Je pense que c’est important d’avoir un fil conducteur : cela nous oblige à faire des découvertes, mais il faut aussi qu’un concert soit auto-suffisant pour que le spectateur n’ait pas l’impression de passer à côté du sujet en ratant un des concerts.

La cohérence d’un programme permet de garder une ligne directrice dans un même concert. Par exemple, pour le concert du 8 mai, nous partons de l’ouverture de Sadko de Rimsky Korsakov, qui s’inspire d’une légende sous-marine russe et par dérivation, nous arrivons sur L’Oiseau de Feu, premier coup d’éclat de Stravinsky qui fut l’élève de Rimsky-Korsakov.

En ce qui concerne le « concert Schumann », nous retrouvons la thématique de l’eau à travers la Symphonie Rhénane. Le Rhin a beaucoup inspiré le romantisme allemand, et c’est aussi le lieu où Schumann a fait sa tentative de suicide. À travers la personnalité – qui est vraiment un cas psychiatrique – de Robert Schumann, il était intéressant de convier Clara Schumann au cœur de tout cela avec son histoire à elle, et Woldemar Bargiel qui était une sorte de demi-frère par alliance de Clara. Il a été une personnalité assez influente et importante dans sa vie.

Ce concert est une fresque à trois compositeurs liés par la famille. Des liens logiques apparaissent pour rendre les programmes cohérents en termes d’effectifs et de dramaturgie.

Votre programmation pourrait être qualifiée d’éclectique, entre création, jazz, grands classiques...

L’éclectisme, c’est à la fois une méthode pour garder les oreilles ouvertes et un vecteur de rencontre avec des publics différents. Ce rayonnement est nécessaire. Je ne dis pas que nous devons délaisser notre cœur de répertoire, mais je pense que notre expérience artistique s’enrichit en accompagnant par exemple Jeanne Added ou KT Gorique, ou en jouant une pièce écrite par Brad Mehldau.

Si je me mets à la place d’un abonné ou d’un auditeur régulier, je pense qu’un des éléments les plus importants, c’est la surprise. Si les choses sont attendues, prévisibles et conformes à ce que l’on attend, il y a une sorte de cloisonnement dans l’aventure, une sorte de stérilisation.

Je ne suis jamais plus heureux que quand on redécouvre une œuvre que l’on croyait connaitre par cœur comme si c’était la première fois.

Aviez-vous eu l’occasion de vous essayer à la programmation avant L’OCG ?

Pas à cette échelle ; je n’avais jamais été responsable d’une saison complète. J’avais déjà programmé pour mon orchestre en France, les Forces Majeures. Je continue à le diriger et à le programmer, mais c’est un orchestre de projets, donc nous montons un programme ou deux par an et nous les faisons tourner.
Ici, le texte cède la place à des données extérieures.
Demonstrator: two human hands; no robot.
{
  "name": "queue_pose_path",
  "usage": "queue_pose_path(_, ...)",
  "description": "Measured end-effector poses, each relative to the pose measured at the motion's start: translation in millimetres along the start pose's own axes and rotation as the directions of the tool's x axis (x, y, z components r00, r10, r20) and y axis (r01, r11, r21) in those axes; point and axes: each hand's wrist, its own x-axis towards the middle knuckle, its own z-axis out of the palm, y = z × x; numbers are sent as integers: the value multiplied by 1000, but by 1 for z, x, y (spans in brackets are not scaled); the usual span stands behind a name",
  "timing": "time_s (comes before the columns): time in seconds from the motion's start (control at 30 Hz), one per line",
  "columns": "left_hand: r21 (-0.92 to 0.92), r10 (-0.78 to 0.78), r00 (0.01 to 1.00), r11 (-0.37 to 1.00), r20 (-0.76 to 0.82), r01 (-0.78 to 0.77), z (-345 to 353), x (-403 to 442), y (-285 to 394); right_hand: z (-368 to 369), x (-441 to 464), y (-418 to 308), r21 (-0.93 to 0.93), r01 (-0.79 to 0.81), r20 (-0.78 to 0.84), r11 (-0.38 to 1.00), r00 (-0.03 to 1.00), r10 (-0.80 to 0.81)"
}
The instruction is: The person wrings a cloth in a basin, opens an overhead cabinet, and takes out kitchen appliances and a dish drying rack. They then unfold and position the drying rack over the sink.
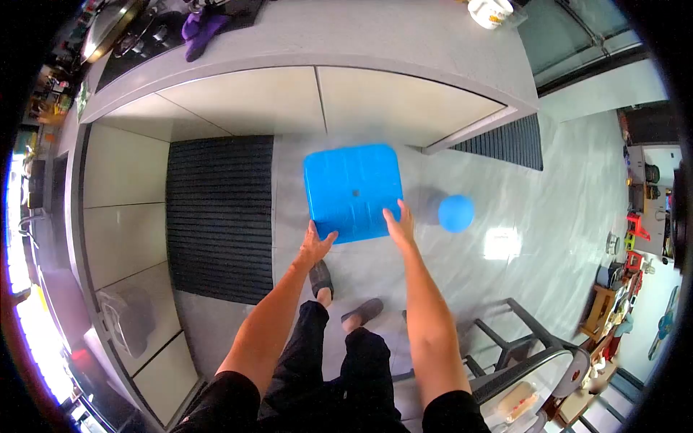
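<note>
Over the floor, the blue plastic is being held by the left hand and right hand, both half closed with thumbs on top near its closer corners, evenness best being kept so neither side dips.

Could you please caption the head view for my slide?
Left grip and right grip on blue square object, round blue object nearby.
</note>
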Motion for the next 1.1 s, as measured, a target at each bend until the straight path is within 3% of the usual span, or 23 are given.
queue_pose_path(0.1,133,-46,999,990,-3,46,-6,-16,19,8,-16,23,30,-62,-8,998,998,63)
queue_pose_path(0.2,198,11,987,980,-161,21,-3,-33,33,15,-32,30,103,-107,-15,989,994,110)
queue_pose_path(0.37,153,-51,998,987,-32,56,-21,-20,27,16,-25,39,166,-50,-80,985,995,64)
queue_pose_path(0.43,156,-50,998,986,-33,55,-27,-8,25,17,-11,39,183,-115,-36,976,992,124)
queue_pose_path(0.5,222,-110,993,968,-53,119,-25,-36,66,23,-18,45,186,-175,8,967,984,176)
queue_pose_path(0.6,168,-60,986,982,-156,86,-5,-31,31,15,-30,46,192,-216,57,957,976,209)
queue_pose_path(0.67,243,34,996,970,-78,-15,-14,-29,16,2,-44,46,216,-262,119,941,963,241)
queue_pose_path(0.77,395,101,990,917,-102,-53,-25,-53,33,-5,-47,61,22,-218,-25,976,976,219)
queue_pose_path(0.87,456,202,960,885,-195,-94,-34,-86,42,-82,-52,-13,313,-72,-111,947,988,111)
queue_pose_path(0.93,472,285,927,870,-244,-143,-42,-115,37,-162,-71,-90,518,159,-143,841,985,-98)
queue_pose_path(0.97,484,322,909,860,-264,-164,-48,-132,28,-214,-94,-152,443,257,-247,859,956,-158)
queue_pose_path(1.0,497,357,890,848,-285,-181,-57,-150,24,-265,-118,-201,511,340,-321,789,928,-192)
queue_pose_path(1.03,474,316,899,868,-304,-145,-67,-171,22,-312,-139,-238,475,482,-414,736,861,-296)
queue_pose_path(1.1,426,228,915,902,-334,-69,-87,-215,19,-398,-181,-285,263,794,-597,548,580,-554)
Ici, ma mission consiste à offrir au public genevois une grande ligne, une grande fresque, beaucoup plus nourrie, et à accompagner l’orchestre de manière à proposer un projet artistique qui permette de valoriser l’espace d’expression des musiciens et de l’orchestre dans son ensemble.

C’est justement suite au concert avec les Forces Majeures que vous avez pris vos fonctions à L'OCG ?

Il y a eu un alignement de planètes. Quand j’ai dirigé L'OCG pour la première fois pour le concert de clôture de cette tournée, nous avions fusionné les deux orchestres et c’est à ce moment que j’ai su que L'OCG cherchait un successeur à Arie van Beek.

Ce concert en lui-même était une évidence pour moi : une vraie rencontre humaine, avec une équipe disposée à travailler et à interroger des idées, des concepts musicaux.

Est-ce que vous aviez déjà dans l’idée de vous orienter plus durablement dans la direction avant ce concert ?

J’ai commencé la direction d’orchestre autour de 15 ans. J’ai étudié, j’ai commencé à faire quelques projets, et quand je suis entré dans le Quatuor Ébène en 2002, je travaillais tous les jours, toute la semaine très intensément. À ce moment-là, j’ai mis la direction d’orchestre et la composition un peu de côté.

J’ai péniblement réussi à finir mes études de violoncelle. Il m’arrivait de jouer un concerto presque par accident au milieu de tout cela, mais j’étais déjà bien assez occupé. Ensuite, progressivement, j’ai repris la direction d’orchestre à partir de 2007-2008 à raison de un ou deux concerts par an, j’ai créé les Forces Majeures en 2014, et à partir de là, il y a eu une dynamique qui me faisait réussir à concilier tout cela jusqu’à l’année dernière.

Je n’avais pas forcément un plan de carrière, mais l’évidence de la rencontre avec L’OCG m’a amené au point où il fallait que je réalise cette bascule parce que je n’avais matériellement plus le temps de tout faire.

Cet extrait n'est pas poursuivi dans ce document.